On Wed, Aug 17, 2022 at 08:02:23AM -0400, Jeff Layton wrote:
> On Wed, 2022-08-17 at 08:42 +1000, Dave Chinner wrote:
> > On Tue, Aug 16, 2022 at 11:58:06AM -0400, Jeff Layton wrote:
> > > On Tue, 2022-08-16 at 08:43 -0700, Darrick J. Wong wrote:
> > > > On Tue, Aug 16, 2022 at 09:17:36AM -0400, Jeff Layton wrote:
> > > > > The i_version in xfs_trans_log_inode is bumped for any inode update,
> > > > > including atime-only updates due to reads. We don't want to record those
> > > > > in the i_version, as they don't represent "real" changes. Remove that
> > > > > callsite.
> > > > > 
> > > > > In xfs_vn_update_time, if S_VERSION is flagged, then attempt to bump the
> > > > > i_version and turn on XFS_ILOG_CORE if it happens. In
> > > > > xfs_trans_ichgtime, update the i_version if the mtime or ctime are being
> > > > > updated.
> > > > 
> > > > What about operations that don't touch the mtime but change the file
> > > > metadata anyway?  There are a few of those, like the blockgc garbage
> > > > collector, deduperange, and the defrag tool.
> > > > 
> > > 
> > > Do those change the c/mtime at all?
> > > 
> > > It's possible we're missing some places that should change the i_version
> > > as well. We may need some more call sites.
> > > 
> > > > Zooming out a bit -- what does i_version signal, concretely?  I thought
> > > > it was used by nfs (and maybe ceph?) to signal to clients that the file
> > > > on the server has moved on, and the client needs to invalidate its
> > > > caches.  I thought afs had a similar generation counter, though it's
> > > > only used to cache file data, not metadata?  Does an i_version change
> > > > cause all of them to invalidate caches, or is there more behavior I
> > > > don't know about?
> > > > 
> > > 
> > > For NFS, it indicates a change to the change attribute indicates that
> > > there has been a change to the data or metadata for the file. atime
> > > changes due to reads are specifically exempted from this, but we do bump
> > > the i_version if someone (e.g.) changes the atime via utimes(). 
> > 
> > We have relatime behaviour to optimise away unnecessary atime
> > updates on reads.  Trying to explicitly exclude i_version from atime
> > updates in one filesystem just because NFS doesn't need that
> > information seems ....  misguided.  The -on disk- i_version
> > field behaviour is defined by the filesystem implementation, not the
> > NFS requirements.
> 
> -o relatime does not fix this.

So why not fix -o relatime to handle this? That way the fix works
for all filesystems and doesn't require hacking around what the VFS
has told us to do in every filesystem.

i.e. the VFS told us to update atime, we updated atime and that is a
persistent metadata change to the inode. Hence a filesystem with a
persistent change counter has to bump the change counter because
we've been asked by the VFS to make a persistent metadata change.

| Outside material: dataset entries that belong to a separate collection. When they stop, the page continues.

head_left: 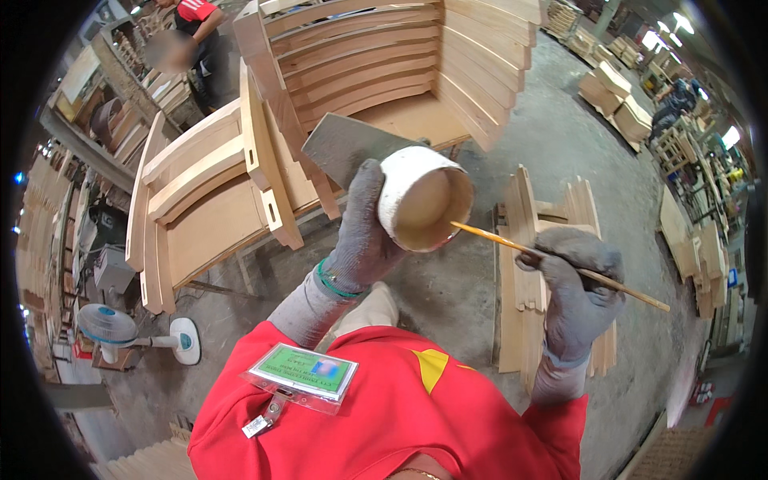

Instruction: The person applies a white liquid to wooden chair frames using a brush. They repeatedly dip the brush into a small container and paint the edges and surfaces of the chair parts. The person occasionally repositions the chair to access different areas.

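Note:
My left hand (364, 240), in a grey knit glove with a green-edged cuff, grips a white cup (392, 192) tilted so that its mouth shows. Pale tan contents (424, 200) lie inside; I cannot tell what they are. Behind the cup juts a flat grey piece (348, 144), and whether my hand holds it too is hidden. Between the fingers of my gloved right hand (580, 276) is a thin wooden stick (520, 246). Its yellowish far end meets the cup's rim, while the other end sticks out past my hand to the right.
Slatted wooden frames (360, 72) stand stacked ahead, beside more curved-rail frames (200, 184) on the left. Wooden parts (520, 320) are piled under my right arm. A fan (108, 324) lies at the left. Another person (196, 40) is at the far left.

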`<state>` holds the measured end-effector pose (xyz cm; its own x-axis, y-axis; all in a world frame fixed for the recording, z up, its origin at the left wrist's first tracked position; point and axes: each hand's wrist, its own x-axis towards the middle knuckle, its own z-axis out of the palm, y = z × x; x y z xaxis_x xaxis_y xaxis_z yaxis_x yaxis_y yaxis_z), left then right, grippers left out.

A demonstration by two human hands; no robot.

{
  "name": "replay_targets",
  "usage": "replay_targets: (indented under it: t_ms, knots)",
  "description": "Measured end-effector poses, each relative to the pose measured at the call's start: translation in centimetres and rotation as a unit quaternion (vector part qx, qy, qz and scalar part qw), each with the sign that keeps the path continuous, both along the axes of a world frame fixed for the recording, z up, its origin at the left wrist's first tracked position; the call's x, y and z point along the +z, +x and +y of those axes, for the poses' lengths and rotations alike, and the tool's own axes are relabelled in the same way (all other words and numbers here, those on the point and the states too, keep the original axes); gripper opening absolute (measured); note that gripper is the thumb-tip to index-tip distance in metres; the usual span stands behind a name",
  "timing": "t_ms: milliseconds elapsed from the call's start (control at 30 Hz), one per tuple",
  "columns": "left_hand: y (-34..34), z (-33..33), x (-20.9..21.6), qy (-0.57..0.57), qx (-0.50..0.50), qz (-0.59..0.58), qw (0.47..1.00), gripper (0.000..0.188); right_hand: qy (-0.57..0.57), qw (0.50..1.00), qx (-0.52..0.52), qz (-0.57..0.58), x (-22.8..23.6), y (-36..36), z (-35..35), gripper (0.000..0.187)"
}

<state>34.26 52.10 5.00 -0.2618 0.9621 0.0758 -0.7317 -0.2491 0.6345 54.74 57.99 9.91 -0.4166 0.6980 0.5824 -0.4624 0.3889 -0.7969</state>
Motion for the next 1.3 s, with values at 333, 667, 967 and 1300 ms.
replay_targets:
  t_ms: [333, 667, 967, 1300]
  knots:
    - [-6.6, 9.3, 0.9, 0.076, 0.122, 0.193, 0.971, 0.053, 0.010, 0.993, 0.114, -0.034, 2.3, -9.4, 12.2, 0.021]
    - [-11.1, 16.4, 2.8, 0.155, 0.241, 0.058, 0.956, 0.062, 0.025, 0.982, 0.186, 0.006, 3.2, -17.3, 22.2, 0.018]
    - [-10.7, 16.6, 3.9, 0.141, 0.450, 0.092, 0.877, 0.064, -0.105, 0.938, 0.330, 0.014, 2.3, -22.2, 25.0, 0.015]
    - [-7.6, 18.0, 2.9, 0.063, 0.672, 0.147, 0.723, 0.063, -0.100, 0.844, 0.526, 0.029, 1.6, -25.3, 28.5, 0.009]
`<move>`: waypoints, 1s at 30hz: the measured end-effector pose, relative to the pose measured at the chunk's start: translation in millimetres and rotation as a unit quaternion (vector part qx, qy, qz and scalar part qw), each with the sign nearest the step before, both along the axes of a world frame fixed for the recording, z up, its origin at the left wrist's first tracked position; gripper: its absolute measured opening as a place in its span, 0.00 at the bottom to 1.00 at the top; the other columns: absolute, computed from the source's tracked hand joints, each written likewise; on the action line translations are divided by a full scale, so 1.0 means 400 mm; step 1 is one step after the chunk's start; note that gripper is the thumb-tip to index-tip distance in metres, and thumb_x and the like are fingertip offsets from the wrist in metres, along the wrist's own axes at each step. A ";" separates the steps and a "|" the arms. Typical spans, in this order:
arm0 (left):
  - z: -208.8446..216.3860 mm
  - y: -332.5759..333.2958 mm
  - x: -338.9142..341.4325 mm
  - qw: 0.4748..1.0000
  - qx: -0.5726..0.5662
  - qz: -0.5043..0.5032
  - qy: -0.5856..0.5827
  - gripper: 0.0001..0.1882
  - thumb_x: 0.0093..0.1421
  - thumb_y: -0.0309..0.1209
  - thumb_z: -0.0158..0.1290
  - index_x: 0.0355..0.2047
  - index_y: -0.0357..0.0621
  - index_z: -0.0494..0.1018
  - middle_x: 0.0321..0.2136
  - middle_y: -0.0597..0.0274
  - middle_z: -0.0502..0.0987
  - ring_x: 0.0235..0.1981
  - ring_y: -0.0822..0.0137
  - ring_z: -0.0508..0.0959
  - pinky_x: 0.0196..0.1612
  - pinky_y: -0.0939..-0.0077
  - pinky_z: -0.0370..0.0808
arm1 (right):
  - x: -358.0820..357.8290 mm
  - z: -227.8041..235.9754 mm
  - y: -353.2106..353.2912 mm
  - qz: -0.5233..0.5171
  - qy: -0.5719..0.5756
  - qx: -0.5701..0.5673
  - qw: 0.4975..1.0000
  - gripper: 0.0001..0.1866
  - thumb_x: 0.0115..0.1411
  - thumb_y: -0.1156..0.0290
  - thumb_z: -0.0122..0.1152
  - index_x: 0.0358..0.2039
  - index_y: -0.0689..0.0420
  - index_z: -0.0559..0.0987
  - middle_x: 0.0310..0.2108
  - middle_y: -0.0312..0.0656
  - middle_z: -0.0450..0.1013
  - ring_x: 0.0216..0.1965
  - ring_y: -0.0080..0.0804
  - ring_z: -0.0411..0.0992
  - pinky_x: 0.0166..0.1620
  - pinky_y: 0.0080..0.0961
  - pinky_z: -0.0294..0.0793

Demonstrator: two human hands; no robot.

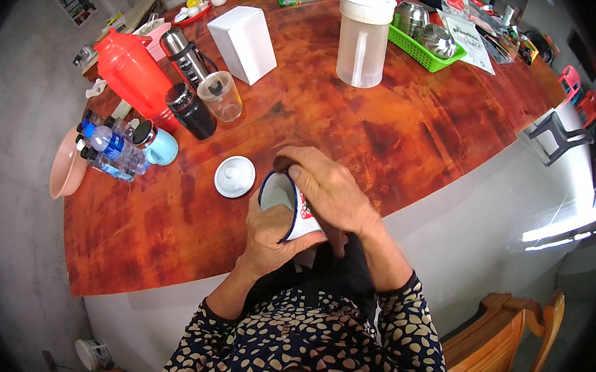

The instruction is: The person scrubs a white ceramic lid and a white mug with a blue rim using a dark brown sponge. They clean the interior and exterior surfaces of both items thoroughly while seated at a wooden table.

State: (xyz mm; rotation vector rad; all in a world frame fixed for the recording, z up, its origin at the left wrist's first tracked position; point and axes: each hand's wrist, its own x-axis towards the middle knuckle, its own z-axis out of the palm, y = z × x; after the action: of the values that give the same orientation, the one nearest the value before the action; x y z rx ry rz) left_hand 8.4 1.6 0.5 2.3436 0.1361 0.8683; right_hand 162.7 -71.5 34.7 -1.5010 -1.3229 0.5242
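A white enamel mug (305, 226) with a dark blue rim and a red print is tilted over the table's near edge, its mouth facing left. My left hand (268, 237) grips it, with fingers reaching in over the rim and the thumb along the outside. My right hand (332, 192) is closed at the mug's upper side, fingers bent over the rim; their tips are partly hidden. Just left of the mug, a round white lid (234, 177) with a knob lies on the table.
The reddish-brown table (302, 124) holds a red thermos jug (133, 71), a black tumbler (191, 111), a clear plastic cup (220, 96), a white box (243, 44) and several water bottles (114, 145). Farther back stand a lidded pitcher (361, 49) and a green basket (418, 53). A wooden chair (491, 338) is lower right.
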 end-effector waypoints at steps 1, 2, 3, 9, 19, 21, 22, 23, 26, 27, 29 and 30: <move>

If you want atime updates to not make persistent changes to on disk
metadata, then change the relatime implementation so that it doesn't
ask the filesystem to update the on-disk atime.

Essentially, what I'm hearing is that NFS wants atime updates to
behave like lazytime, not like relatime. With lazytime, atime always
gets updated in memory, but it is not written back to the filesystem
until a timeout or some other modification is made to the inode or
file data. THe filesystem doesn't bump iversion until the timestamp
gets written back in the lazytime case.

IOWs, we already have a mechanism in the kernel for making atime
updates behave exactly as NFS wants: -o lazytime.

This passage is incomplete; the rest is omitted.